The Supreme Court appeared eager during oral arguments Tuesday to uphold a Michigan ban on affirmative action, with the justices even considering whether they would need to overrule previous precedents to make sure the state’s color-blind school admissions requirement can remain in place.
Michigan voters added the ban on race- and sex-based preferences to their state constitution in a 2006 vote, but the 6th U.S. Circuit Court of Appeals last year held that the provision violates the U.S. Constitution’s Equal Protection Clause because it sets a higher political bar for minorities.
“The whole point of equal protection is to take race off the table when everyone is being treated the same,” said John J. Bursch, Michigan’s solicitor general, who defended the state’s constitutional amendment.
Affirmative action supporters, though, countered that the 14th Amendment’s Equal Protection Clause is designed not to be color-blind, but specifically to protect racial and ethnic minorities from the actions of majorities.
Shanta Driver, the lawyer for the Coalition to Defend Affirmative Action, said any state action that puts minorities at a disadvantage, even if the purpose is to lessen a special benefit those minorities had enjoyed, violates the federal Constitution.
“It’s a measure in which the question of discrimination is determined by power, by who has privilege in this society, and those minorities that are oppressed, be they religious or racial, need protection from a more privileged majority,” Ms. Driver said.
But Justice Antonin Scalia balked at that interpretation.
“My goodness, I thought we’ve held that the 14th Amendment protects all races,” he said. “I mean, that was the argument in the early years, that it protected only the blacks. But I thought we rejected that.”

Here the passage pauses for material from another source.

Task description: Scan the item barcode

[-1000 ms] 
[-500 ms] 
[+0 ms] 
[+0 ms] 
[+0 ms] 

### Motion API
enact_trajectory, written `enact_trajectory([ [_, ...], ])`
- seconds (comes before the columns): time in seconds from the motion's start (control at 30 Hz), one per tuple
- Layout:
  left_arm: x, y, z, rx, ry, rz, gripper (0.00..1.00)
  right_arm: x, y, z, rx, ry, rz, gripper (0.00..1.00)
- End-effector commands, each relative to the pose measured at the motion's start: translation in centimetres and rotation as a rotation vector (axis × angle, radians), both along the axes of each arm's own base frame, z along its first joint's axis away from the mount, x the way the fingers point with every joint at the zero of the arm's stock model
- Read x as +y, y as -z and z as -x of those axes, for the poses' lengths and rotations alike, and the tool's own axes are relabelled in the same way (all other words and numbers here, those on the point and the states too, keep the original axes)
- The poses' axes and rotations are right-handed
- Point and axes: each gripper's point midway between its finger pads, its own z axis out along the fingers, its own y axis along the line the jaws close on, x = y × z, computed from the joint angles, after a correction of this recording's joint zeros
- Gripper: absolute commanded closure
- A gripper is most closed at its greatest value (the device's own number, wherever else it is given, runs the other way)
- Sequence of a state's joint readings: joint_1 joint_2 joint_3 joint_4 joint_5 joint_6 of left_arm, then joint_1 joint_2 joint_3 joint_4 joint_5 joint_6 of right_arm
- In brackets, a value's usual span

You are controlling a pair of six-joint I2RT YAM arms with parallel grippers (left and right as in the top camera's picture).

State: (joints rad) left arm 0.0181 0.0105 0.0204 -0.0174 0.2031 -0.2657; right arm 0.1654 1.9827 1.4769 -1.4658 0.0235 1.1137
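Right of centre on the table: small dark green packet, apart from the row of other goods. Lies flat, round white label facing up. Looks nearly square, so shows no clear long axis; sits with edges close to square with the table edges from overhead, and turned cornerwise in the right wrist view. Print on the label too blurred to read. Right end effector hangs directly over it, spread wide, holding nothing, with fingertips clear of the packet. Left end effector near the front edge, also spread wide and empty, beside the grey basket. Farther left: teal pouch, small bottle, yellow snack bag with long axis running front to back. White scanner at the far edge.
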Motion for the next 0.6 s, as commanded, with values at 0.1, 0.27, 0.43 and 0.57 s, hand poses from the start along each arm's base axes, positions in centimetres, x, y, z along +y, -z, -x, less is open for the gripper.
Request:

He challenged Ms. Driver to cite one Supreme Court precedent that agreed the Equal Protection Clause was designed only to apply to blacks. She said she could not.
The amendment in Michigan, known as ballot Proposal 2, targeted policies adopted by the governing boards and faculty at state schools including the University of Michigan, Michigan State and Wayne State.
Those boards have extraordinary power to set admissions standards, free from control by the Legislature. Opponents said their only recourse was the state constitution, and they proposed the amendment — which passed with support from 58 percent of voters — to ban the use of racial or sex preferences unless a court has otherwise required them.
Justices said the current case is not so much about affirmative action as about the political process.
Opponents of Michigan’s amendment say that by elevating a ban on racial preferences into the state’s constitution, the state has imposed a higher burden on minorities than it has on other groups, such as alumni or geographic regions.
“The problem with Proposal 2 is that it creates two playing fields,” said Mark D. Rosenbaum, an attorney who argued against Michigan in the case.
The justices prodded the attorneys on whether they could uphold the Michigan amendment without overturning two other Supreme Court rulings, both of which ruled that states couldn’t change their political process to impose discrimination.
But in the current case, Michigan officials argued, they aren’t imposing discrimination, only eliminating a special preference for minorities.
Hans A. von Spakovsky, a senior legal fellow at the Heritage Foundation who filed a brief supporting Michigan in the case, said he believes the court can leave those two precedents in place and still uphold Michigan’s amendment — and he said he expects the justices to do so.
Mr. von Spakovsky, who attended the oral arguments, said the attorneys challenging the state were unable to offer any “bright line” for the justices as to where the political restructuring would be acceptable and where it would be too discriminatory.
“The justices, including the liberal justices, don’t like situations where you can’t draw a bright line,” he said. “The challengers were unable to come up with any kind of rational rule for what they were trying to achieve.”